La proprietà mi ha sempre sostenuto e supportato ed il gesto di rinnovarmi il contratto per altri tre anni, ancor prima della fine della stagione, è una testimonianza del legame che si è creato. Questa profonda connessione con l’intera famiglia Laversa, con il direttore Genovese, sempre al mio fianco, con i nostri splendidi tifosi, nonché con la città, ci vede tutti uniti verso nuovi traguardi da raggiungere.
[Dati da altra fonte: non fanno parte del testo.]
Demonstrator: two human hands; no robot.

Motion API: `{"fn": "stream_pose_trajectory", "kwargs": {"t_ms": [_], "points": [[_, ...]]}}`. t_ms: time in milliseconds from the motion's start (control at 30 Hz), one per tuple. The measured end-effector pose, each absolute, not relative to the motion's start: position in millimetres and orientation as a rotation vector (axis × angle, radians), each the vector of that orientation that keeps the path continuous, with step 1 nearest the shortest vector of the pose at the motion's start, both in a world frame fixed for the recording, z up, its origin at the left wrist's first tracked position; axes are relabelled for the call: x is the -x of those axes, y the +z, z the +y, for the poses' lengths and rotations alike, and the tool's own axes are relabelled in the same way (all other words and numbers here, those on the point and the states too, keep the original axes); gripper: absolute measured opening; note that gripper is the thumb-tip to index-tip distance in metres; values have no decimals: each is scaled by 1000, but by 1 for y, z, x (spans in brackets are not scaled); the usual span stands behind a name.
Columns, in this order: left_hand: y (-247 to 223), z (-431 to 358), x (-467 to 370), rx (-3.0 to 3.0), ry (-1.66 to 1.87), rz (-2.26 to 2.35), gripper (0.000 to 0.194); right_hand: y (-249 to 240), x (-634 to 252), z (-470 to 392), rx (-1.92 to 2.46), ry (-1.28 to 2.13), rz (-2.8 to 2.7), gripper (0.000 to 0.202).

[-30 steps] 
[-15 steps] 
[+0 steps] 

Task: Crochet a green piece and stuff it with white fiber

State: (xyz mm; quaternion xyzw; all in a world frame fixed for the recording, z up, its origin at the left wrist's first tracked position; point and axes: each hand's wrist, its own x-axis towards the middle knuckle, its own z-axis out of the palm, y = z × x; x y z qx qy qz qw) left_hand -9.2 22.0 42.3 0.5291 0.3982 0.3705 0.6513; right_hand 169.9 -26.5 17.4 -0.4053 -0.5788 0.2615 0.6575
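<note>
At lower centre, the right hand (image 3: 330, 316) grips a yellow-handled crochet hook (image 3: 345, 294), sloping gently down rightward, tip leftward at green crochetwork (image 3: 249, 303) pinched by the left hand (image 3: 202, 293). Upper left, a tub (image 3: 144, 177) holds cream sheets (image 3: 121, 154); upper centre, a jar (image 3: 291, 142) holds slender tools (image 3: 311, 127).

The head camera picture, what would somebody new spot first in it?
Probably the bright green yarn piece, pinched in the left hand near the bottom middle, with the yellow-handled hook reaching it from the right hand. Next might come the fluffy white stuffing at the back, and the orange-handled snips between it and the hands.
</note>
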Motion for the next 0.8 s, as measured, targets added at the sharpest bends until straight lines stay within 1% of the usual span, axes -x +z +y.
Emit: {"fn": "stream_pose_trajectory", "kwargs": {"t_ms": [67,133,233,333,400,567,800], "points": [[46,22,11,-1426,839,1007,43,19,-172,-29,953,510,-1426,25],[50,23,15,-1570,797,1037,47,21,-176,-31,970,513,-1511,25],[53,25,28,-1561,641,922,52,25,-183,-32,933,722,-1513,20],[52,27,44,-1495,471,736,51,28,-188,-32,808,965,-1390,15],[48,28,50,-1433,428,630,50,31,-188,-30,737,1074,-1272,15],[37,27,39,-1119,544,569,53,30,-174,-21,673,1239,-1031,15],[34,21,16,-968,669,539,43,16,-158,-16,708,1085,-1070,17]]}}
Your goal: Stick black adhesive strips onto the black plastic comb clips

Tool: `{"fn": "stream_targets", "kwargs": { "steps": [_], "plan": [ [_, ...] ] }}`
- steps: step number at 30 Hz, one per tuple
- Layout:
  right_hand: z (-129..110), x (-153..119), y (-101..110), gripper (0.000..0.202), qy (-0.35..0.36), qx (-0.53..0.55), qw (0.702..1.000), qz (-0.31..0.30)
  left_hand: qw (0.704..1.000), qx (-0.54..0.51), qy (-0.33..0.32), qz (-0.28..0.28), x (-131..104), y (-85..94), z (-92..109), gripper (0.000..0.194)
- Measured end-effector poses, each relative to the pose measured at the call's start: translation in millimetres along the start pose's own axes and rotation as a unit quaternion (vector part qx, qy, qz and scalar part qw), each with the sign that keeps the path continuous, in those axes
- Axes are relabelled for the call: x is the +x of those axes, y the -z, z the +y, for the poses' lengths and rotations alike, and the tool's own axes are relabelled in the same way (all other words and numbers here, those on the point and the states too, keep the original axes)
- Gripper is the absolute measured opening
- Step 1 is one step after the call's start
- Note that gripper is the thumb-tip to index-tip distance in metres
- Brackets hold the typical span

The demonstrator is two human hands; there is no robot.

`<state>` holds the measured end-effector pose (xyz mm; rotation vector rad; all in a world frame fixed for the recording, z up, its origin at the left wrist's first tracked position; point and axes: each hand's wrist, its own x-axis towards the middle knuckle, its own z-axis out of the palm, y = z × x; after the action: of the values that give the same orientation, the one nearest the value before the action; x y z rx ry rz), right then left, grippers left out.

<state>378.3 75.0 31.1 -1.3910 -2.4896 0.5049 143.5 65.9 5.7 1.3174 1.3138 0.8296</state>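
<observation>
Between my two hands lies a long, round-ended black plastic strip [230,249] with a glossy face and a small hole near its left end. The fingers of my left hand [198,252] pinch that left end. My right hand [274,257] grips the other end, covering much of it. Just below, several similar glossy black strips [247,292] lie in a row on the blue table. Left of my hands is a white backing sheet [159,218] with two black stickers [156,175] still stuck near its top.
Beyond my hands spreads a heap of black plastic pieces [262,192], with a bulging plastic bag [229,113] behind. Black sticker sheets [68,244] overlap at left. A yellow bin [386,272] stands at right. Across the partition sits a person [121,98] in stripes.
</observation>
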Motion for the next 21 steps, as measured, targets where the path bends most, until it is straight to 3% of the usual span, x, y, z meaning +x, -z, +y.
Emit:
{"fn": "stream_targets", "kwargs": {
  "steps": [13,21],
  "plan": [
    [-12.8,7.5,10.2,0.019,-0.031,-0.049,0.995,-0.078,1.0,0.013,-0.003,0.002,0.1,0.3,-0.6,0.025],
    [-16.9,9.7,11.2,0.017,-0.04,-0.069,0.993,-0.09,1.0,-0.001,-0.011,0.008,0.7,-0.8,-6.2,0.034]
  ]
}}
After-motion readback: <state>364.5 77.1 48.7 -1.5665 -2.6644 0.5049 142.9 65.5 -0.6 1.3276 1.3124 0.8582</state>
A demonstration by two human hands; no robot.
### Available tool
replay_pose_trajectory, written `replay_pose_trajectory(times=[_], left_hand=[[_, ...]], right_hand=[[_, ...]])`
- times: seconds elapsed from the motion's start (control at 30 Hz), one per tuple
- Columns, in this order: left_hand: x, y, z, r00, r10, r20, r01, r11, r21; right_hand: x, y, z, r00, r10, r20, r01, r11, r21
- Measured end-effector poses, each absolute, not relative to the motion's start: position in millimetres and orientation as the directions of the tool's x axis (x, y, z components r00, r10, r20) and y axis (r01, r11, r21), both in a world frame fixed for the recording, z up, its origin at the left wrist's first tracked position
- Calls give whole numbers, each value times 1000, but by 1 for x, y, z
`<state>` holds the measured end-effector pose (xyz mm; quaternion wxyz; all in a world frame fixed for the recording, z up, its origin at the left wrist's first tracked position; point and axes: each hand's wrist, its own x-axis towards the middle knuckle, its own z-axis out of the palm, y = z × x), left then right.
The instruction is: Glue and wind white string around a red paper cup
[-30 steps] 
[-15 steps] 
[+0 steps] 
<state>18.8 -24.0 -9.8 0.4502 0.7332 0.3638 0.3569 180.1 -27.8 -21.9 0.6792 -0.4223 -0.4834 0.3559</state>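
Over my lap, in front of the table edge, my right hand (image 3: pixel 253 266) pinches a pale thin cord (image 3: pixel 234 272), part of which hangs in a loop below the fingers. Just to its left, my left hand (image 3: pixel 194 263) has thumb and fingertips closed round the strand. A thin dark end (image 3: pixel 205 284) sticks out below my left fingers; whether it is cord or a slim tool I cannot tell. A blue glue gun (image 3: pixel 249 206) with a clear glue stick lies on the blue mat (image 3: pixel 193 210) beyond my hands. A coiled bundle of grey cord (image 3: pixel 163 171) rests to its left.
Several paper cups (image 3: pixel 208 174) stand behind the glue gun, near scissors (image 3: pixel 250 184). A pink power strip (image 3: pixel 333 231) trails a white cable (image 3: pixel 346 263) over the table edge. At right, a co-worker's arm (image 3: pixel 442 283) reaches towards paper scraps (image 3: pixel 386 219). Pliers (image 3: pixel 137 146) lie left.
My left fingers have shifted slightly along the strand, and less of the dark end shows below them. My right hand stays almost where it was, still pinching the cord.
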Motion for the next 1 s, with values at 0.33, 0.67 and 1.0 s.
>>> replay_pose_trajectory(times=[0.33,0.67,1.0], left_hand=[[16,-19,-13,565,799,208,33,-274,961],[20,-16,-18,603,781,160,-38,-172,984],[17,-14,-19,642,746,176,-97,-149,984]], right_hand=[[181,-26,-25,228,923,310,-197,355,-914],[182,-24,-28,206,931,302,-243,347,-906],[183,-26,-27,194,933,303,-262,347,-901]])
Il nuovo campionato di B Nazionale si preannuncia molto competitivo. Come giudica il livello e quali sono le ambizioni della sua SIAZ in un girone con squadre blasonate quali le siciliane Agrigento e Capo d’Orlando?
La B Nazionale è un campionato che ci metterà a dura prova, sia per il girone proibitivo nel quale siamo stati inseriti che per il livello tecnico, fisico ed organizzativo. Sosterremo lunghissime trasferte, affronteremo squadre titolate, esperte e costruite per raggiungere ambiziosi traguardi, dovremo farci trovare pronti! Da neopromossa, la Siaz dovrà, a tutti i costi, raggiungere l’obiettivo della salvezza, attraverso la sofferenza, l’umiltà e la voglia di stupire.
Il nuovo roster è già stato completato con tanti innesti, anche giovani promettenti. Cosa ci può dire sulla squadra che sta nascendo e sul tipo di basket che vuole proporre in questa stagione?
Il roster è stato rivoluzionato con l’inserimento di nove nuovi giocatori, spinti tutti dalla medesima motivazione: stupire in questo campionato ed ottenere buoni risultati. Per conseguire l’obiettivo prefissato, è necessario che i giocatori confermati della scorsa stagione indichino la strada da percorrere ai nuovi compagni, i quali dovranno quanto prima inserirsi, affinché si possa diventare “squadra” e palesare solidità, unione e concertazione di intenti. Sono convinto che abbiamo una buona base di talento offensivo, ma il segreto della nostra eventuale proficua stagione sarà costruire, sin dal primo giorno, una mentalità e dedizione alla fase difensiva che potrebbe facilitare le prestazioni di squadra.
Dalla Campania alla Sicilia: cosa le ha lasciato questa esperienza finora, anche fuori dal campo? C’è qualcosa di particolare che le ha fatto sentire questa terra un po’ più casa?
Questa esperienza cestistica mi ha regalato molto più di quanto immaginassi, anche fuori dal campo. Mi ha permesso di conoscere persone autentiche, accoglienti, con cui ho costruito un legame forte e spontaneo, quasi familiare. La Sicilia, con la sua umanità, i suoi ritmi e la sua intensità, mi ha fatto sentire accolto fin da subito. Quello che l’ha resa speciale è stata proprio quella connessione quotidiana, fatta di piccoli gesti, sorrisi, tradizioni condivise. In qualche modo, questa terra è riuscita a trasmettermi un senso di appartenenza, rendendola un po’ più casa.
Un sentito ringraziamento a coach Enzo Patrizio per la disponibilità e per aver condiviso con noi pensieri, emozioni e prospettive in questo momento così significativo del suo percorso.